Before I get to the Spring Concert, I want to back up for a moment to the fall where I took a "P" in-service course offered by the NYC Dept of Ed in 'Music and Technology' given by a music teacher, Pavel Loubnine. He introduced us to how to connect speakers, microphones and amplifiers. He showed us how he created fabulous lighting effects for an auditorium (or for Halloween dance that he held in his school's cafeteria) using various lighting systems. And, how to create a visual backdrop for an auditorium concert using a laptop with high-definition screen savers or a slide show created connected to a digital video projector. He demonstrated how he took a picture of each student that would be singing in the concert, add a frame around the picture such as a "Santa" hat and load them all into a slide show. As the parents entered the auditorium, they would be able to see these pictures being projected before the concert started. During the concert, for each song, he would project another picture as backdrop.

I had never known about these visual backdrops using a laptop. So, now to jump ahead again to the Spring Concert. I wanted to create a projected picture for each of the musical numbers in the concert. I cajoled the Tech teacher into agreeing to let me borrow one of the school's two laptops. I ordered and received a CD of terrific screen savers with holiday themes and flowers. But, we both could not hook up the laptop to the projector that was in the auditorium. There was some configuration problem between the laptop and projector. It was connected to a VCR and would show movies but not connect anything else. I was so disappointed!! But, this was the first time I had ever even thought of using technology to enhance performance. I was a new teacher in student performance so this was new territory.

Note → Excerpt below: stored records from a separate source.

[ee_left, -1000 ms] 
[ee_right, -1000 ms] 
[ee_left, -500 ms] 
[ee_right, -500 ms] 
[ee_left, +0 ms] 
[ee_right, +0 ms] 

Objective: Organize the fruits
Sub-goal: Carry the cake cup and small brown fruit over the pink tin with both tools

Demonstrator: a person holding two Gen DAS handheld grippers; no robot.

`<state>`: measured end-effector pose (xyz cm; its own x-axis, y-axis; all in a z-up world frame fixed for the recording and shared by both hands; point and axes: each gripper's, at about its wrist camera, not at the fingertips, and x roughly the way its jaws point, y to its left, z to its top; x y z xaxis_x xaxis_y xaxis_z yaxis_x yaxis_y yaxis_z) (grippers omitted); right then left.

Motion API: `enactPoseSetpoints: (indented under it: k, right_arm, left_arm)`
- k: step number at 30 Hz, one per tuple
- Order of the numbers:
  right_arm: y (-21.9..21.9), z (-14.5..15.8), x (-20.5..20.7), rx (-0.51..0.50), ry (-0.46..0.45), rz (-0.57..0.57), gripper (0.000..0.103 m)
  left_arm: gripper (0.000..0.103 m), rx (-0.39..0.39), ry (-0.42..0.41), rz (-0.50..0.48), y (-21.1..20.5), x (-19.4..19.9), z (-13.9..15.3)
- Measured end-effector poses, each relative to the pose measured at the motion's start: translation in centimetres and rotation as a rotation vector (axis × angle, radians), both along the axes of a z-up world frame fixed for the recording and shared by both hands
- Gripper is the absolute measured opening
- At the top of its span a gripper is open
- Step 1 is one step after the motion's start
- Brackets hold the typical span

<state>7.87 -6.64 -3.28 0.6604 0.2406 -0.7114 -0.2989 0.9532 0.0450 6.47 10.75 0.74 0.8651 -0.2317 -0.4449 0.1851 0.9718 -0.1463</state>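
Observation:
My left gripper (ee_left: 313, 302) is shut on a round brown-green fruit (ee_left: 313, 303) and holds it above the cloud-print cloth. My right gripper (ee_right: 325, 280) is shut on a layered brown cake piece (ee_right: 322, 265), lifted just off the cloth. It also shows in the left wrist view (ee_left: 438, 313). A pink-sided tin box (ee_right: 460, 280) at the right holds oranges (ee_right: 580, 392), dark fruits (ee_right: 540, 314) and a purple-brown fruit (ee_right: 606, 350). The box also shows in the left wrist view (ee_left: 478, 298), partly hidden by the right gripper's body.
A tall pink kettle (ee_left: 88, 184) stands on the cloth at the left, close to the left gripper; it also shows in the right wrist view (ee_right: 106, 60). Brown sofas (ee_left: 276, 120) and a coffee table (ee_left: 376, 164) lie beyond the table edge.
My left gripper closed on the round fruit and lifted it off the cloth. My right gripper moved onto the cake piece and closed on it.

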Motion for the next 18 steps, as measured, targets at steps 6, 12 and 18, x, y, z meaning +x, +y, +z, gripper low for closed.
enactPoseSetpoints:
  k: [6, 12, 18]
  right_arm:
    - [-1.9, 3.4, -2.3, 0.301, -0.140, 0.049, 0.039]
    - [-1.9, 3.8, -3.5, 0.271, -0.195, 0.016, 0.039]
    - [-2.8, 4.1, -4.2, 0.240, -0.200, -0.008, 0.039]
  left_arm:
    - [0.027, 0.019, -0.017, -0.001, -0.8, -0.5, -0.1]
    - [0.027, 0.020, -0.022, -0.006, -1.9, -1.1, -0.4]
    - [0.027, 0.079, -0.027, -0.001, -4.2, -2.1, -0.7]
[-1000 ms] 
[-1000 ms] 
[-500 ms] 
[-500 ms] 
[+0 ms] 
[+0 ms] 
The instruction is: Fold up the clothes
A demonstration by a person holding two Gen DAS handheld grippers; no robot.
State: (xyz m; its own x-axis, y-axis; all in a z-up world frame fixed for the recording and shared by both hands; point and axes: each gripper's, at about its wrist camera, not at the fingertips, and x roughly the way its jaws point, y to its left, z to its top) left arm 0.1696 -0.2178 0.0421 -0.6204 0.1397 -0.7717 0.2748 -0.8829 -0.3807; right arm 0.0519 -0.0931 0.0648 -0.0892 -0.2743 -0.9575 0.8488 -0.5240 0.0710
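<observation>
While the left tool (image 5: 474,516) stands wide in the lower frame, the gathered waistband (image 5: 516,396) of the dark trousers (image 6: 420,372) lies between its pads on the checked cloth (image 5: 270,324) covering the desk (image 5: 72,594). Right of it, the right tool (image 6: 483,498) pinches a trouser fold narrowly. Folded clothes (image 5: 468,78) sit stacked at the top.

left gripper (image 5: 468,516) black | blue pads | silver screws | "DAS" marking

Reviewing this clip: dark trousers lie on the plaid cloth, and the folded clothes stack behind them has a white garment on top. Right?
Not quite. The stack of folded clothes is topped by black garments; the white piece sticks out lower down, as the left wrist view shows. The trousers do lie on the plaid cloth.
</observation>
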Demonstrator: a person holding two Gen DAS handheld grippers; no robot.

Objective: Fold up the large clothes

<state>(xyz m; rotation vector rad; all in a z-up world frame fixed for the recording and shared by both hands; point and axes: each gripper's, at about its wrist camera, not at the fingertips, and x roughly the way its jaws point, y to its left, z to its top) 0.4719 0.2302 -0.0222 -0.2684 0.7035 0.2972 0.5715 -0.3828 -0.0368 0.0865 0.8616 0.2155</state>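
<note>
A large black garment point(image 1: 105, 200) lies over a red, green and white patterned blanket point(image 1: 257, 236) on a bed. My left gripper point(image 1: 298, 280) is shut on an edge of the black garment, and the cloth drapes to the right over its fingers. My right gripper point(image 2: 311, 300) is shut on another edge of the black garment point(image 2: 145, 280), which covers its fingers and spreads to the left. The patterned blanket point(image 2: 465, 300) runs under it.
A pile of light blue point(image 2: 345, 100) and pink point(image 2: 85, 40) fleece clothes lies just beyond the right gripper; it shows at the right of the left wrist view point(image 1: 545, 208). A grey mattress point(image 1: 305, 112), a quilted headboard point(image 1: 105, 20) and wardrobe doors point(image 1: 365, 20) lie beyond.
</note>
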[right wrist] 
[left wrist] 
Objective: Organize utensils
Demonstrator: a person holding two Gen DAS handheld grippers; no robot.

At my next school, the next year, I tried again. But, they did not have a digital projector already in the auditorium. The tech teacher did have one that he used in his class, but was quite hesitant (resistant?) to letting me borrow it. He was worried about its safety and how it would project onto the stage's backdrop if not attached high enough. He encouraged me to purchase one from my budget (which was already gone). He had a much larger budget, and was trying to see if we could order one from his...but everything gets difficult with ordering at a public school. One can only use a particular NYCDOE site an order only what they have OR, get it approved after 3 outside bids, additional forms, and using two boxes of 'covering gray' hair color...so it didn't happen. The tech teacher was supportive of my ideas of using software programs to teach student's music theory and would have worked with me on that, but again, money and tech lab scheduling were issues.

One day, I would like to be able to use these ideas for concert enhancement with scenic backdrops and/or colorful lighting effects. Additionally, I think the interactive music theory programs for students using their own computers would be fantastic. Very few of the city's public schools have the money to equip the music classroom with computers or for the students to have their own laptops. I have read about some suburban schools that now furnish the students with these resources. Technology is wonderful and needed, but must be financed and supported.

Sunday, October 11, 2009

1st ramble


Welcome to the first blog on my first blog site.
I want to create a place to express my experience and ideas with Music Education so far. Many thought have been whirling around for a while now so it'll be helpful to write them out. I had been a teacher in the New York City Public Schools for three years working as a full time Music Teacher. The first two years I taught at Elementary schools and my third was at a High School. So, as the expression goes that a picture paints a thousand words, I give thee "The Scream" by Edvard Munch. Was it so bad? Yes. And, no. It definitely was extremely stressful. I also taught at inner city schools which included a host of additional issues. The students were quite a handful but I was able to get through to most of them. I was known as having good classroom management. Someone (on a recent interview) asked me to reflect on why I did. I had never really thought about it, nor articulated this, so this was a good exercise. I told her I created clear guidelines, often with the student's input, always enforced some kind of consequence for the breaking of our policy, acknowledged and sometimes rewarded good behavior, and never treated them with harshness or disrespect. Many teachers did control by meanness or disrespect, which has an immediate effect, but it doesn't build cooperation or trust. Plus, one shouldn't need to control by meanness but by building a safe environment and expressing kindness and understanding. They knew I could be strict and would not accept fighting in the classroom. The students began to trust me and relaxed into the structure I tried to provide.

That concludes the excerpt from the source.